In de Babyboomer-special van OPZIJ: ‘Voor mij is van belang dat ik van twee families ben. Aan mijn vaders kant een patriarchaat en aan moederskant waren de vrouwen de baas’

Etchica Voorn interviewt Kitlyn Tjin A Djie, in 1953 geboren in Paramaribo

Mijn vader werkte bij vliegmaatschappij Pan American en mijn moeder verzorgde de catering voor in het vliegtuig. Mijn ouders waren samen erg ondernemend en wij kinderen hielpen mee. Ik was zeven toen ik bakjes vulde met de kip, de puree en mais die m’n moeder maakte. En als er een passagier of staflid jarig was dan bakte mijn moeder een taart voor aan boord.

Later maakte mijn vader de overstap naar Billiton (de bekende bauxietfabriek) omdat je kinderen dan konden studeren in Nederland. Het was enerzijds een goede werkgever maar mijn vader vertelde me wel dat hij werd gepasseerd met promoties, altijd gingen witte Nederlanders voor.

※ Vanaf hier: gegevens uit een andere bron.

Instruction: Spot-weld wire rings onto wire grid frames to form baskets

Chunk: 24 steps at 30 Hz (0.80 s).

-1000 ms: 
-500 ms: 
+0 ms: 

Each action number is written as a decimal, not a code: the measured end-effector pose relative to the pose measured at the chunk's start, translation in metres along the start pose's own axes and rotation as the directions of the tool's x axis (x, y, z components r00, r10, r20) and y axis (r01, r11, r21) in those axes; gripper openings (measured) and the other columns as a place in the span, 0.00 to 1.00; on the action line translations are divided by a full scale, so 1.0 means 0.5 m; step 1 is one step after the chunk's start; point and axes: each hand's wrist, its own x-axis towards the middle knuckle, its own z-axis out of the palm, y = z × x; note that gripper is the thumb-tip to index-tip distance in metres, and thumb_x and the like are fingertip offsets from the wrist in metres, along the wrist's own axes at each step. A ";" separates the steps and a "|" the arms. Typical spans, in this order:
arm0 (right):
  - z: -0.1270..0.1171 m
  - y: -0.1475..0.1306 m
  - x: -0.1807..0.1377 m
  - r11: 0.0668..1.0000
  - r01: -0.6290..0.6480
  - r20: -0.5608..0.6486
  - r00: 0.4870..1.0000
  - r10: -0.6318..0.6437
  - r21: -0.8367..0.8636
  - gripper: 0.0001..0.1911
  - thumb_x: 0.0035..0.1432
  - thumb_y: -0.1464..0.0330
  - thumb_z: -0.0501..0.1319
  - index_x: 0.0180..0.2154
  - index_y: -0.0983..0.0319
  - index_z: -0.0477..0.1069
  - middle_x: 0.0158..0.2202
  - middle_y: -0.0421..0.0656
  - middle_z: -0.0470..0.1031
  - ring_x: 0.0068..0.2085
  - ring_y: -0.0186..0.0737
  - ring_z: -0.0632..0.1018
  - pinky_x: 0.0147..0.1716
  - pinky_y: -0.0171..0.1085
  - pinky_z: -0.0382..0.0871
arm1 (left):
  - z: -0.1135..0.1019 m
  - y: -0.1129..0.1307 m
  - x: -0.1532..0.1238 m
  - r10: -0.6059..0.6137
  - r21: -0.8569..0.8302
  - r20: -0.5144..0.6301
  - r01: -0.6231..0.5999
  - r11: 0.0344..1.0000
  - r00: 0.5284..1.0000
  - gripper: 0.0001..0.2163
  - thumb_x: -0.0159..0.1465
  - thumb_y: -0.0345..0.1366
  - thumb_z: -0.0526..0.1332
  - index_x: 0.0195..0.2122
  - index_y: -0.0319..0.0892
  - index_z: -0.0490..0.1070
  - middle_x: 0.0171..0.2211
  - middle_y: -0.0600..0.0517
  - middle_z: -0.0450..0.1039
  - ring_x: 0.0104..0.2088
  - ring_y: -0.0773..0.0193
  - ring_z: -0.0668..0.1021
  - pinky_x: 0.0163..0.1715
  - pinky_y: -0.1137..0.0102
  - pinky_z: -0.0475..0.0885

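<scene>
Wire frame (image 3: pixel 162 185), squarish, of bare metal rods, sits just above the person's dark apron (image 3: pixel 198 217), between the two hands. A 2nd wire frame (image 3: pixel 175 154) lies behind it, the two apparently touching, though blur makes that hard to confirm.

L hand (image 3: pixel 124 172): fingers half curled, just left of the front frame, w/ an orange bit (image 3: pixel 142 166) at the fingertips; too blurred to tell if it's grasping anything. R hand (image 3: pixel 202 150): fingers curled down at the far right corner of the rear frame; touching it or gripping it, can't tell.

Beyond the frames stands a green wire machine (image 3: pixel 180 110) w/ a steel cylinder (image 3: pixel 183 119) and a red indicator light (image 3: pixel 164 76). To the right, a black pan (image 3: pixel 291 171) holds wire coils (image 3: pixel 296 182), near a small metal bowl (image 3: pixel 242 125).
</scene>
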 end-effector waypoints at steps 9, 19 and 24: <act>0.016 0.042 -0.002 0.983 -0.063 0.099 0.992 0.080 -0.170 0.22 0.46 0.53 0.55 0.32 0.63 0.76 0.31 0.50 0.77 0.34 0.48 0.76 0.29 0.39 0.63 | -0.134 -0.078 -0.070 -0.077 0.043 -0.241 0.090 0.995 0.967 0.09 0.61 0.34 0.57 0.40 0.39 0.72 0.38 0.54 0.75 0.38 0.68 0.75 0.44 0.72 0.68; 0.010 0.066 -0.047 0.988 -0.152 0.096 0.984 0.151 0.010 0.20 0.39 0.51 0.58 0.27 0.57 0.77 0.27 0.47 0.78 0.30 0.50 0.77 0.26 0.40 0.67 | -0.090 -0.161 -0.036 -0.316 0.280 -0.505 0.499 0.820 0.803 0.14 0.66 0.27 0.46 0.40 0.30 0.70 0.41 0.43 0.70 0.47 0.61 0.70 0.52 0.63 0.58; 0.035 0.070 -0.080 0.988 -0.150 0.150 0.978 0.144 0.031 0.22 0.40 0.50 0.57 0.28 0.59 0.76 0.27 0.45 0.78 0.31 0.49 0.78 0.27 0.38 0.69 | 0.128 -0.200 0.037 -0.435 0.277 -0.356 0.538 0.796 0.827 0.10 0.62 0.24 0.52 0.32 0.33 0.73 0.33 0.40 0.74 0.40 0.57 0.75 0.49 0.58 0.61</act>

Hij deed de public relations van het bedrijf en mijn moeder organiseerde cocktailparty’s voor het personeel en de zakenrelaties. Wij kinderen werkten wéér mee, maar nu in de bediening. Ik wist niet beter dan dat werk en privé bij ons thuis door elkaar liepen. En dat is nog steeds zo in mijn leven. Als studenten of collega’s hier komen zijn ze verbaasd dat het geen kantoor maar een woonhuis is. Hans (partner Kitlyn red.) ontvangt de mensen en stelt ze op hun gemak. Hij neemt ze mee naar de keuken en laat ze zien hoe het koffieapparaat werkt. En verder pak je wat je nodig hebt uit de koelkast. Precies dát heb ik ook van thuis meegekregen. Dat familiaire en dat huiselijke dat vind ik heel belangrijk, ook als het gaat om werk. In een wij-gerichte cultuur, zoals de mijne, is er veel minder scheiding tussen werk en privé, of tussen zakelijk en persoonlijk.”

Met welke cultuur voel je je het meest verbonden?
“Ik maak daar geen keuze in, ik was als kind met zoveel verschillende identiteiten omringd. Voor mij is van belang dat ik van twee families ben. Aan mijn vaders kant een patriarchaat en aan moeders kant waren de vrouwen de baas. En ik ben een Tjin a Djie, ik draag de familienaam van mijn vader. Mijn vader had zes dochters dus hoe ga je die naam dan doorgeven? Dat was een zorg die ik had. Ik heb destijds gelogen bij de burgerlijke stand en gezegd dat ik niet getrouwd ben, daardoor heb ik mijn naam weten te behouden.”